● YOUR TASK
There is material below. Print exactly the lines starting at the line with "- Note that" and ending at the line with "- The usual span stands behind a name", ends included, and no others.

● SOURCE MATERIAL
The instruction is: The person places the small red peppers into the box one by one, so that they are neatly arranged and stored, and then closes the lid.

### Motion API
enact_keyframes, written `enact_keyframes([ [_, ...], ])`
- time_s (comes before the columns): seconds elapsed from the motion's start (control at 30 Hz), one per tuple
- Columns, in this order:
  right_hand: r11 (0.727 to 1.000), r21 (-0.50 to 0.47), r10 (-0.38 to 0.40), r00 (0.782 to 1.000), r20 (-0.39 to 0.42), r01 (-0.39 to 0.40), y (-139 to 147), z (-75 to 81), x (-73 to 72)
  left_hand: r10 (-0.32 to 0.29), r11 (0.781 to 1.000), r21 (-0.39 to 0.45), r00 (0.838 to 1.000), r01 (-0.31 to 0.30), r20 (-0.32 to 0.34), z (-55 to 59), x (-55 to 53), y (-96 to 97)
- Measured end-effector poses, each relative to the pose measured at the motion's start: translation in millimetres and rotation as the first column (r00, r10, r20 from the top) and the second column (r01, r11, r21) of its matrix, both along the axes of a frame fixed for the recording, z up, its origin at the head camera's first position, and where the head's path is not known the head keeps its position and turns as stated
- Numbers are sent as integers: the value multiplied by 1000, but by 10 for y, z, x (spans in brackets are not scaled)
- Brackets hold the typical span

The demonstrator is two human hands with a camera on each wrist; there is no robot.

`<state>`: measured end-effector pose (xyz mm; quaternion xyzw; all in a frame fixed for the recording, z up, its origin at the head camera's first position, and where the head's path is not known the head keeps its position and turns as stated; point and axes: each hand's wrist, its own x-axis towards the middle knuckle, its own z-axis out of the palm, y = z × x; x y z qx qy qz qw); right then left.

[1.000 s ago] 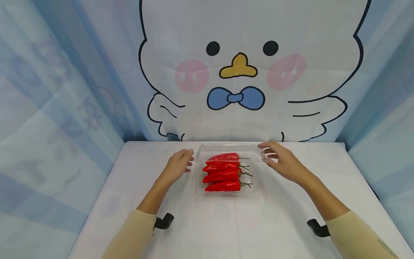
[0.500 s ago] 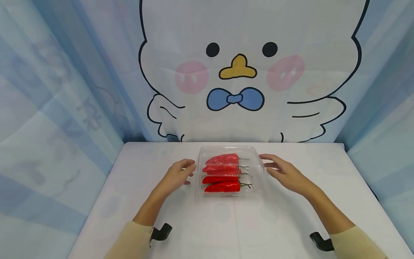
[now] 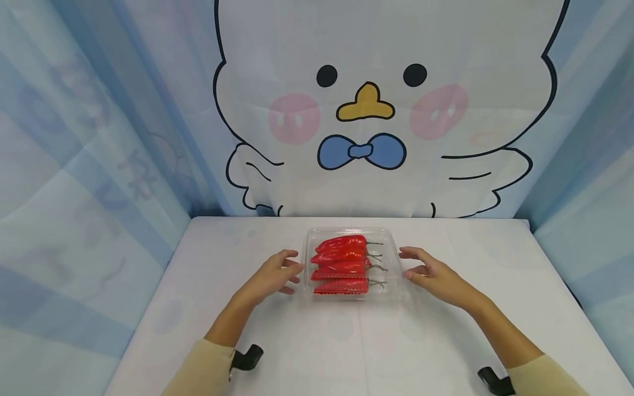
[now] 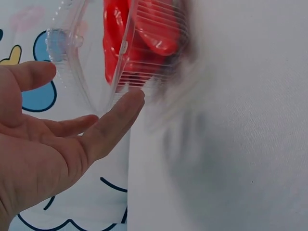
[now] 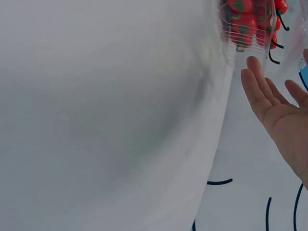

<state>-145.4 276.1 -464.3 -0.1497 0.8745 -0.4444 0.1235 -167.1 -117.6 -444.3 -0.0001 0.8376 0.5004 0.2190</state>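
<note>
Several red chili peppers (image 3: 342, 257) with green stems lie side by side in a clear plastic clamshell box (image 3: 393, 289). Its hinged lid (image 4: 72, 48) leans over them, still at an angle to the base in the left wrist view. By the box's left side is my left hand (image 3: 272, 276), fingers loosely extended; in the left wrist view a fingertip overlaps the box's ribbed side, and contact is unclear. My right hand (image 3: 438, 279) is at the right side, with relaxed fingers close to the lid's edge. Neither hand grips anything.
The box rests on a white-covered table (image 3: 361, 352), near its back edge. Behind stands a backdrop (image 3: 366, 187) with a cartoon bird, and pale blue curtains (image 3: 89, 192) hang at both sides. Black wrist mounts (image 3: 247, 357) protrude from the sleeves.
The lid has swung down toward me from its raised position at the back and now lies over the peppers. Both hands have come nearer to me alongside it.
</note>
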Motion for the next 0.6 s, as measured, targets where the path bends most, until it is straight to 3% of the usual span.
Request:
enact_keyframes([
  [0.4,994,-91,77,984,159,-63,-5,-100,14,-65,992,116,989,49,132,-69,9,-59],
  [0.6,985,-141,122,974,193,-96,-6,-124,28,-95,987,143,982,72,164,-124,21,-82],
])
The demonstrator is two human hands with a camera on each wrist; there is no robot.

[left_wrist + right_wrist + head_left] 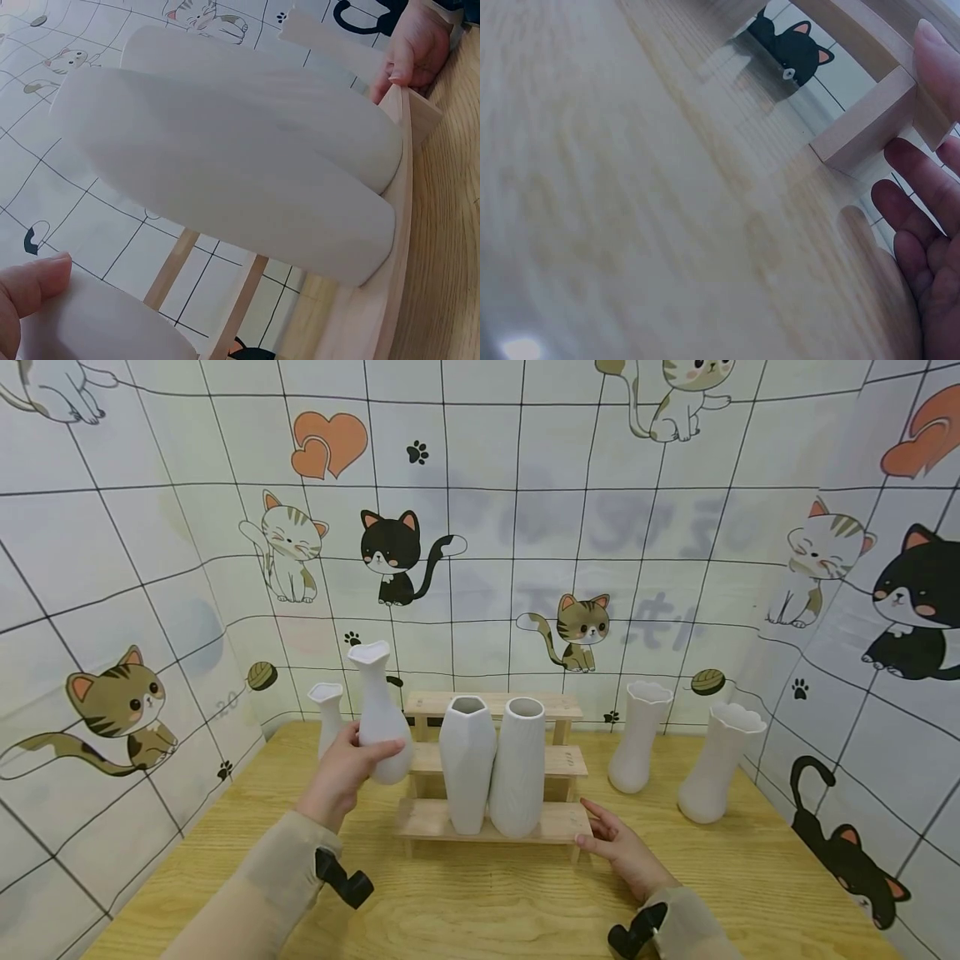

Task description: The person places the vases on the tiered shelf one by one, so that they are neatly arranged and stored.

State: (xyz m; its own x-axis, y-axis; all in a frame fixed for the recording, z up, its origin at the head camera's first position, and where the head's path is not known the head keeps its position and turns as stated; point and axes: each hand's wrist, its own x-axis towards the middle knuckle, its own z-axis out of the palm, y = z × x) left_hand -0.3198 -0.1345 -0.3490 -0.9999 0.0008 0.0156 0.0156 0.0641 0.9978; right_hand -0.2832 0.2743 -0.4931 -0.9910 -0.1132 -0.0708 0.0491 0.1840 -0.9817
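Observation:
My left hand point(347, 772) grips a white vase point(386, 727) with a narrow neck and wavy flared mouth, held upright at the left of a three-step wooden stand point(420, 818). In the left wrist view, the thumb lies along that vase's body point(97, 322). My right hand point(618, 847) holds the right end of the stand's lowest step, thumb at the front edge and fingers around the end by the leg. On this lowest step stand a faceted white vase point(468, 768) and a rounder textured white vase point(519, 768), side by side.
Behind the left hand stands a smaller white vase point(326, 710) with a flared mouth. Two white vases with scalloped rims, one farther back point(636, 735) and one nearer point(712, 768), stand right of the stand. A cat-patterned backdrop point(487, 527) encloses the wooden table point(465, 910).

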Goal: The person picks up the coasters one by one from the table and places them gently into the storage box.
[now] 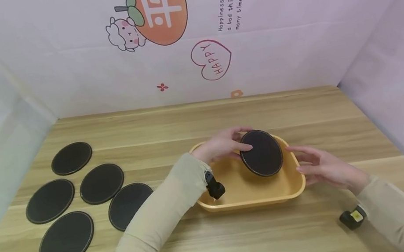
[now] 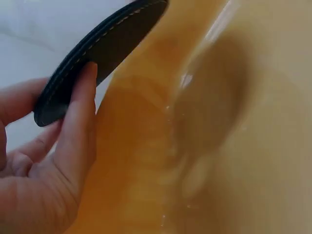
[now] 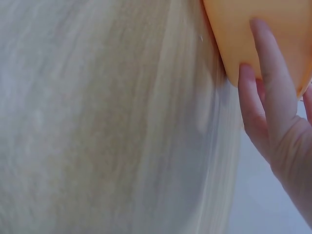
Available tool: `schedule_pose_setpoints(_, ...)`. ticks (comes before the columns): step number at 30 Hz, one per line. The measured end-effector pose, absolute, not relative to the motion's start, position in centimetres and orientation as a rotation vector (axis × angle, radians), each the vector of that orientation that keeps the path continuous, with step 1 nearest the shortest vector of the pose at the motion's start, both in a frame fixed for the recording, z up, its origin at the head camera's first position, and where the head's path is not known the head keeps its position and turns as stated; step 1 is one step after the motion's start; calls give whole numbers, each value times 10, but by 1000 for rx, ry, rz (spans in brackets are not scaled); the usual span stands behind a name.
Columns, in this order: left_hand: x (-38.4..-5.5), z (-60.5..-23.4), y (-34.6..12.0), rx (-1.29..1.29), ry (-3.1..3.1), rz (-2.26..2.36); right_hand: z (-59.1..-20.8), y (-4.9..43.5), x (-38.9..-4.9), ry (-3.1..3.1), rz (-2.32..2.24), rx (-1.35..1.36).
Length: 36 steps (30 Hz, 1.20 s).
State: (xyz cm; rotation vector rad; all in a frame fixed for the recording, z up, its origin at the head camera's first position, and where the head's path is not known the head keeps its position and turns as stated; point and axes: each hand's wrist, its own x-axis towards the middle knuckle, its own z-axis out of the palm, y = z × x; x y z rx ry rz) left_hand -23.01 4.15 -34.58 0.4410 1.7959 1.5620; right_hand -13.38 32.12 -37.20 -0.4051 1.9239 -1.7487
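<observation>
My left hand (image 1: 223, 144) pinches a round black coaster (image 1: 261, 154) at its edge, thumb on one face and fingers behind. The coaster is held tilted over an orange-yellow plastic basin (image 1: 231, 183), and its stitched rim shows in the left wrist view, where the coaster (image 2: 122, 44) casts a shadow on the basin's inside. At the basin's right end is my right hand (image 1: 323, 168), its extended fingertips against the outer wall. In the right wrist view those fingers (image 3: 270, 73) lie nearly straight on the basin wall (image 3: 229, 29).
Several more black coasters (image 1: 101, 184) lie flat and apart on the wood-grain table (image 1: 222, 247), left of the basin. My left forearm overlaps the nearest coaster (image 1: 127, 205). A printed white cloth (image 1: 77, 75) stands behind the table, with pale cloth at both sides.
</observation>
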Motion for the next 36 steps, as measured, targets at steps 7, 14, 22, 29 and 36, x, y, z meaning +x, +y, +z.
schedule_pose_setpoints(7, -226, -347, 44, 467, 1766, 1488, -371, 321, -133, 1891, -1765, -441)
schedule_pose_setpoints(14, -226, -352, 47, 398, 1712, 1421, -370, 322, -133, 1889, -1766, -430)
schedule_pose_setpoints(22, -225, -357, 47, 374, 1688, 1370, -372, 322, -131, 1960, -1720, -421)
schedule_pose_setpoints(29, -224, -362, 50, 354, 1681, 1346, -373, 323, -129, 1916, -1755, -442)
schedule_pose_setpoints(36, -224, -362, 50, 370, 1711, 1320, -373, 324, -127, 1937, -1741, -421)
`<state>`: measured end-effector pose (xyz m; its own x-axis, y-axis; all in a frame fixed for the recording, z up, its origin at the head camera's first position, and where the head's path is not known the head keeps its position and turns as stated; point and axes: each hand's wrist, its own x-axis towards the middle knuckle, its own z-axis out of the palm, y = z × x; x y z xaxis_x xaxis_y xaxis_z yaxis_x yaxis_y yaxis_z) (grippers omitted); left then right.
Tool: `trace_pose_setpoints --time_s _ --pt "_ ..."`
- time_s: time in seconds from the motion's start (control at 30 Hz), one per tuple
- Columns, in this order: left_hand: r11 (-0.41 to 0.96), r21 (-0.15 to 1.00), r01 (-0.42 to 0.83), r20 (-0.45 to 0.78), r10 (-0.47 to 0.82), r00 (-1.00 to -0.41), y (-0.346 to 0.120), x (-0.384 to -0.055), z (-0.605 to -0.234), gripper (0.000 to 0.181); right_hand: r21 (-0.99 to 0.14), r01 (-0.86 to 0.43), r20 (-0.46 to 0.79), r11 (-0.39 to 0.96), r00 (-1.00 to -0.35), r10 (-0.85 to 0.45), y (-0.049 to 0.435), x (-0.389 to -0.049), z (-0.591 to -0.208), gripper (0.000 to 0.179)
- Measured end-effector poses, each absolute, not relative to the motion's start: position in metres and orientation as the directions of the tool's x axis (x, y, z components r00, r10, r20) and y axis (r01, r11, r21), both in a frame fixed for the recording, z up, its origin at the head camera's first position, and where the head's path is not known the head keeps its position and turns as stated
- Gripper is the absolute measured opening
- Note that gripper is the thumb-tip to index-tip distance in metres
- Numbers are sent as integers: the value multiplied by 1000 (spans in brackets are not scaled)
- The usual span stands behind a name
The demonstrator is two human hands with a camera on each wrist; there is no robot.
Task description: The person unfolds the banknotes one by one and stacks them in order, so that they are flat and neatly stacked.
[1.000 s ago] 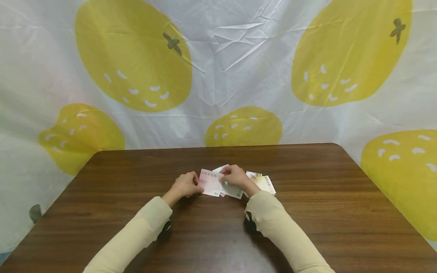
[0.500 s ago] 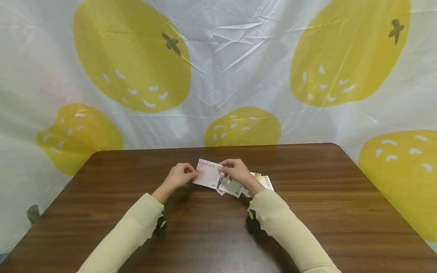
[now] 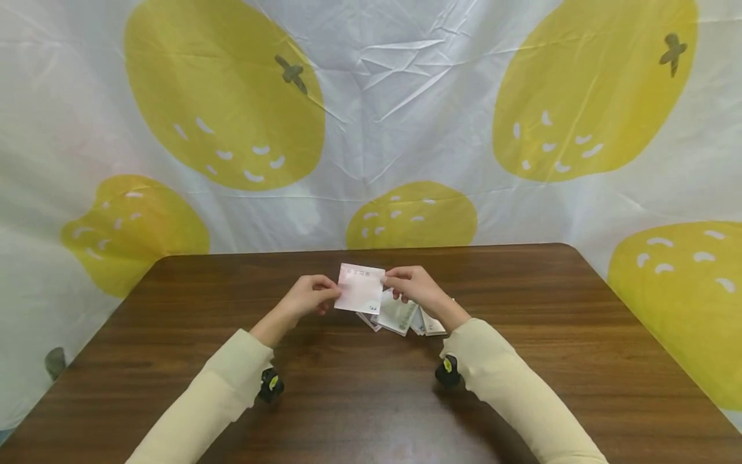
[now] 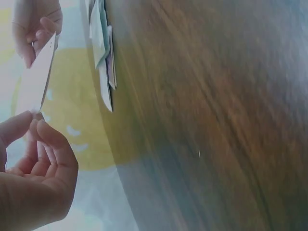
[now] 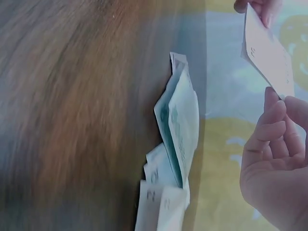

● TASK ANSWER
- Note that gripper is the thumb-tip to index-tip distance in metres
- Numbers are sent as integers: the value multiplied by 1000 (spans in brackets are not scaled)
- The usual span stands behind a name

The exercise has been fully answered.